Ach, ihr glaubt nicht, dass das Universalgesetz funktioniert? Ihr glaubt nicht daran, dass einem mit gleicher Münze zurück gezahlt wird? Unsere Taten verpuffen einfach unbemerkt im Nichts? Ihr glaubt, der Ehrliche ist der Dumme? Eine irgendwie geartete Instanz, einen Logarithmus, der das Universalgesetz durchsetzt, gibt es nicht? Wer sollte das auch sein? Gott etwa? Das Universum?

Ihr Narren! Die Wege des Universalgesetzes sind unergründlich, und natürlich wirkt es nicht so offensichtlich, so adhoc. Vielmehr arbeitet unser Universum tatsächlich so ähnlich wie ein Computer. Alles, das wir "eingeben", wird verarbeitet und irgendwann an uns wieder ausgegeben. Das ist wie mit dem Ladebalken unter Windows: Keiner weiß, wann das Programm endlich fertig ist. Aber tatsächlich wird jede Tat registriert und jede Straftat irgendwann mit einer ähnlichen Straftat vergolten. Auge um Auge, Zahn um Zahn, so läuft das, im großen Spiel des Lebens. Das Universalprinzip ist wirksam, im Hintergrund, so unauffällig, dass es kaum einer merkt. Es wirkt einfach mit einer gewissen Zeitverzögerung, so dass dem Betroffenen die Kausalität nicht sofort offenbart wird.

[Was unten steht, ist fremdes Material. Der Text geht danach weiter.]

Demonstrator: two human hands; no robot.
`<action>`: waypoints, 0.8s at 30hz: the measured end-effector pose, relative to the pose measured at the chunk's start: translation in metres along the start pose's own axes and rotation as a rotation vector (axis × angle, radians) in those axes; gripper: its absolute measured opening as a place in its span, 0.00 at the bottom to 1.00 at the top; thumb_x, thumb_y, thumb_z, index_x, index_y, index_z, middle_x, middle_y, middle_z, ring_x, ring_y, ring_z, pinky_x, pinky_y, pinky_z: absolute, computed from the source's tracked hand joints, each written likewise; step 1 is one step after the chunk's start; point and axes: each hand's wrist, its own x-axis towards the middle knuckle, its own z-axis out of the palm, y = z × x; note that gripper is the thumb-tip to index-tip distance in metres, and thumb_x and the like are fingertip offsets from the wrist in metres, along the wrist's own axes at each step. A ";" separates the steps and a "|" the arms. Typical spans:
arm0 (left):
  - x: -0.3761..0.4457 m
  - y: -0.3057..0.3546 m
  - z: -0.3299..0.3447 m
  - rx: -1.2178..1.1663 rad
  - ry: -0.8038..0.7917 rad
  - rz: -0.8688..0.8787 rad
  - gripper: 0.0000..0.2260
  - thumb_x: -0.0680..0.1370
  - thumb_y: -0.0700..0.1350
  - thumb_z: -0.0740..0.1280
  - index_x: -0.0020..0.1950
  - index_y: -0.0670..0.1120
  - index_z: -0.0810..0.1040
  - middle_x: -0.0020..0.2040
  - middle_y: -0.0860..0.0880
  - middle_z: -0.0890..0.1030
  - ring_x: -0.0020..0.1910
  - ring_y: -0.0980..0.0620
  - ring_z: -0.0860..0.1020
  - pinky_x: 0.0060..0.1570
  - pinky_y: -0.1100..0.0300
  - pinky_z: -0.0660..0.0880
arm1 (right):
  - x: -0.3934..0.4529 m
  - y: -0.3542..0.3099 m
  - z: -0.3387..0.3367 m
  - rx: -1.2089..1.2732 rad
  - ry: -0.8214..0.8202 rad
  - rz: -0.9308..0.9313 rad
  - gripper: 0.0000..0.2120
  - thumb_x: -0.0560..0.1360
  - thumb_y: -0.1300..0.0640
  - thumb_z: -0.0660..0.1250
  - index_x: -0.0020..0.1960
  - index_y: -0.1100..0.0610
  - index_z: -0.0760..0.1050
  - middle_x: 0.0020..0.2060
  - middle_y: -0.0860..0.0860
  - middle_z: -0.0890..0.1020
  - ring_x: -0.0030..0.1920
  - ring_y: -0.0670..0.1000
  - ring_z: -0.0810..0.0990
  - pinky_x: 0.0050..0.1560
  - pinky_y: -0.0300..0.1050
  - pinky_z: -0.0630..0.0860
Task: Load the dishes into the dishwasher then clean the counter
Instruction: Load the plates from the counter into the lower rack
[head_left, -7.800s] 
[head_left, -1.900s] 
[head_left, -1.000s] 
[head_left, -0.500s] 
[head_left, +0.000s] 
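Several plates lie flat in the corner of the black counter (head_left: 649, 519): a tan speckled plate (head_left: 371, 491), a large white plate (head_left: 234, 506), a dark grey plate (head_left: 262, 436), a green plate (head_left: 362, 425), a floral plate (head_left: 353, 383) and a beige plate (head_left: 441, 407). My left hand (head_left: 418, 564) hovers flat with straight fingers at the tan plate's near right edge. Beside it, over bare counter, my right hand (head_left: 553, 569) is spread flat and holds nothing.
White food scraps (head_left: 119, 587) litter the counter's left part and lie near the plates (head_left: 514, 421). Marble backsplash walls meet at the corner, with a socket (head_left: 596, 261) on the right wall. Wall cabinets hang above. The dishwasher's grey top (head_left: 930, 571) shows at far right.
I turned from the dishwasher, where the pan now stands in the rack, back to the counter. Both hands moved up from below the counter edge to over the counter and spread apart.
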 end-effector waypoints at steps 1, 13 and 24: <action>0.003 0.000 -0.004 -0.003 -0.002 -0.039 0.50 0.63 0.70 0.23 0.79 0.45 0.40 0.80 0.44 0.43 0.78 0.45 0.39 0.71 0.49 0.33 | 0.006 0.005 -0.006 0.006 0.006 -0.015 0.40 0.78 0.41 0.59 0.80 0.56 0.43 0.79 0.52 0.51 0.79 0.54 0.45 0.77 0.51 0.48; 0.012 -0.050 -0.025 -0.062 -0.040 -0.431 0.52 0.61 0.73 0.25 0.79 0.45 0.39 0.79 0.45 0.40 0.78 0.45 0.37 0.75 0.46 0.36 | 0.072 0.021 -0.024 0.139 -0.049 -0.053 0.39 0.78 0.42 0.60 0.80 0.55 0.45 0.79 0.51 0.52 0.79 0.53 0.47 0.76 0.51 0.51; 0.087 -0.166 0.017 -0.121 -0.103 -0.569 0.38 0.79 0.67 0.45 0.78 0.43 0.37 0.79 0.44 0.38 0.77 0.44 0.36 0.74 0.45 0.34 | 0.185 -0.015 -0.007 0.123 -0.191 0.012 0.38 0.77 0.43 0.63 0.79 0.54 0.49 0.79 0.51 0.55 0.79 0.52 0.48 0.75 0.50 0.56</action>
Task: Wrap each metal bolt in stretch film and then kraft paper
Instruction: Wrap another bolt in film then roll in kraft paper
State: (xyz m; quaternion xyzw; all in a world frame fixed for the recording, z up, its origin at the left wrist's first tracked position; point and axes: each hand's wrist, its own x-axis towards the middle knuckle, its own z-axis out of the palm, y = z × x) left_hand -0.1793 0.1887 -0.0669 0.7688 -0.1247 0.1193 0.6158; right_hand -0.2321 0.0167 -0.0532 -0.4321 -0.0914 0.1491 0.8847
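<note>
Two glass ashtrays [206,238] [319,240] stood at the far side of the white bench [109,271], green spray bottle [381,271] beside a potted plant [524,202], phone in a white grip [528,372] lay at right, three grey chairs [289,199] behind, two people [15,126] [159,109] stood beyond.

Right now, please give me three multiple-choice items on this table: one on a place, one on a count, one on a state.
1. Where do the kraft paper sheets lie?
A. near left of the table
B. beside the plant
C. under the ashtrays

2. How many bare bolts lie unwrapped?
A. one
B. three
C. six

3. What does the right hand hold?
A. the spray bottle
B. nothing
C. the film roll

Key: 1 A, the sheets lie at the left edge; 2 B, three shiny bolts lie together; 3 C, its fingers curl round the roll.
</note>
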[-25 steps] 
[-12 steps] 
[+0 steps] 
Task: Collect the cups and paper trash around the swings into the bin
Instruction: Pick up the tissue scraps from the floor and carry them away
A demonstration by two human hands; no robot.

Also, denkt daran, vor eurem nächsten mal "ich, ich, ich!": Das Universum wirkt wie ein Computer, wie so eine abgehalfterte gebrauchte Schlense von der PC-Kaschemme nebenan, und es läuft mit einem lahmen Prozessor. Oder einem 56k Modem. Aber im Gegensatz zu unseren Computern gibt es weder Software- noch Anwender-Benutzer-Fehler. Die große Festplatte des Universums nämlich vergisst nichts, der Prozessor stürzt nicht ab, und das Programm kann nicht gehackt werden. Irgendwann kommt alles zu einem zurück. Und es waren dann nicht "die anderen". Nein, ihr habt es euch und nur euch zuzuschreiben. Ich glaube ganz fest daran. Auch ohne dicke Gesetzesbücher.

Also immer schön das Universalgesetz im Hinterkopf beachten, bevor ihr das nächste mal etwas sagt oder tut. Und wer anderer Meinung ist, kann ja getrost weiter "ich, ich, ich" schreien, denken und leben. Ihr werdet schon sehen, was ihr davon habt. Spätestens beim nächsten Neustart.